Recto.
La tension. C’est toujours tendu. Ca s’exprime surtout dans des silences. Le silence est tendu. Cet instant, ce tout petit instant, où la bouche s’ouvre, la gorge s’ouvre et sort un son qui n’est ni un soupir ni un mot mais une esquisse de silence qui veut trop dire.
Voilà ce son en amont de soi, au bord de soi, qui traverse mes textes. C’est toujours tendu, tiré, clivé entre deux rives
le réel brûlant
et son ombre poussiéreuse
et le Styx entre chaque rive
et le texte qui erre sur ses barques de mots trop fragiles
qui chavire parfois
et me surprend – est-ça que je pense ? ou est-ce que ça me pense ?
La tension existe en dehors de moi et trop en moi – derrière mon crâne, au dessus de ma tête, dans ma nuque
dans mes hanches
mais comment écrire les hanches ?
c’est monstrueux, c’est sous le lit, c’est dans la Nuit, c’est dans la Lune, c’est derrière les miroirs
dans une langue qui n’existe pas
elle est là la tension
comment sortir ce son dans une langue qui n’existe pas
comment soupirer dans une langue qui n’existe pas
il me fait peur le texte. Il m’effraie. Il va me jeter l’oeil le texte. Si je le sors il ne fera plus partie de moi, il rampera, il nagera, il glissera dans des creux que je ne maîtrise pas et il m’échappera
Il est derrière moi et au devant de moi
il est collant, gluant, visqueux
il se glisse dans ma sueur
il est matière et il me souffle, paralysant mon regard
j’attends.
Verso
Voix 1 Pourquoi donc ne nous as-tu pas encore écrit ?

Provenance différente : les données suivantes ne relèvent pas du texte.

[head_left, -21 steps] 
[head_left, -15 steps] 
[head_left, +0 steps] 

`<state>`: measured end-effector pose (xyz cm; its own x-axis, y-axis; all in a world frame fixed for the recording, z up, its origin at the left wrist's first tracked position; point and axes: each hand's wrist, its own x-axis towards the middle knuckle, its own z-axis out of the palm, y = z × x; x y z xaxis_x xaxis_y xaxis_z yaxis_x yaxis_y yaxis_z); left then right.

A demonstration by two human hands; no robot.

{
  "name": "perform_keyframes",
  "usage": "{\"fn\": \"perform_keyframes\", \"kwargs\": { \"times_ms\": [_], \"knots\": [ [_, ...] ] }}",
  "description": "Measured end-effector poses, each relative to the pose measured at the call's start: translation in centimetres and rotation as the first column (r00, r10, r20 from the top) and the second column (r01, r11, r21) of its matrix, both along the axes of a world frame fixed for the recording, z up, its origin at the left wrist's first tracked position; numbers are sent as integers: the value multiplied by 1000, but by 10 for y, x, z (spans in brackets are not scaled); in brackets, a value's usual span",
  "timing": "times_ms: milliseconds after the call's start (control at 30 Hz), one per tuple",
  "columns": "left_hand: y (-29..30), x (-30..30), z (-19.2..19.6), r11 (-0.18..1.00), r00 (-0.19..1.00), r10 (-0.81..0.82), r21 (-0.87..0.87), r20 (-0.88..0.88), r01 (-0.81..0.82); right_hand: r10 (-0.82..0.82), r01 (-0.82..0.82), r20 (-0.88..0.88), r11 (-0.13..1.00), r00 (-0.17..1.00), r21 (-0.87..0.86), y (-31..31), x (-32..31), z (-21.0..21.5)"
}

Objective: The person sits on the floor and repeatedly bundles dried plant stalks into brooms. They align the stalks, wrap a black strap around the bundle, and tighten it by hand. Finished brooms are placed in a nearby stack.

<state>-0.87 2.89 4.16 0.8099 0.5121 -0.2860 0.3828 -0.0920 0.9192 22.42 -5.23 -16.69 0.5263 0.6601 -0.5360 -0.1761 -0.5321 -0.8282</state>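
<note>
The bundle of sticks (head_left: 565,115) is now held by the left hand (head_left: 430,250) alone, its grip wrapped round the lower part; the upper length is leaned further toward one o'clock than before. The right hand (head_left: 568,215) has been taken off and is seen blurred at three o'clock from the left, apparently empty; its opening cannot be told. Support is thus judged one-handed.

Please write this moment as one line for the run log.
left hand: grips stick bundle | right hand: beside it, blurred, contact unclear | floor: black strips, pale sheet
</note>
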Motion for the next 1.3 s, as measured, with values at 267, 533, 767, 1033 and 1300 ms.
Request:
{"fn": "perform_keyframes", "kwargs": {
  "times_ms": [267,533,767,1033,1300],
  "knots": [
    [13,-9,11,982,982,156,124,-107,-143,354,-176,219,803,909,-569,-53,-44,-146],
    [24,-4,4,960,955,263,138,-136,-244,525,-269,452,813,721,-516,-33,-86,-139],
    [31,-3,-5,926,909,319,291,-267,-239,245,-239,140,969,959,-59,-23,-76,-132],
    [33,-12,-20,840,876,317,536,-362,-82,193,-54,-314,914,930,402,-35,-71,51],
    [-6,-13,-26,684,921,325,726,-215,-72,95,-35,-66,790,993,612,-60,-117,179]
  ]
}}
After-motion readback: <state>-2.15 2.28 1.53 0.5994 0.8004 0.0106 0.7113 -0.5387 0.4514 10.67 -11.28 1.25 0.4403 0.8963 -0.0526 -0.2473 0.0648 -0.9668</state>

Voix 2 Je suis une femme qui sait que le creux du ventre n’est autre que le creux de l’arbre
Voix 3 Et qu’il faut voiler ce creux
Choeur Un voile, un voile vert et blanc, cadeau d’amant
Voix 1 Ma tante est tellement belle j’ai le droit de tenir le voile
Voix 2 Je crois que je suis jalouse
Voix 3 Il n’y a pas de rideaux les voisins regardent
Choeur Appelle la dame blanche
Voix 1 Mets le voile sur tes hanches pour danser
Voix 2 La fille allongée, le voile teinté de rouge, les hommes crient de joie
Voix 3 Les bougies brûlent, le voile brûle, le mariage brûlera
Choeur Et dans le voile n’oublie pas de coudre tes vieux bijoux
Voix 1, 2, 3 Et de le déchirer à la frontière passée.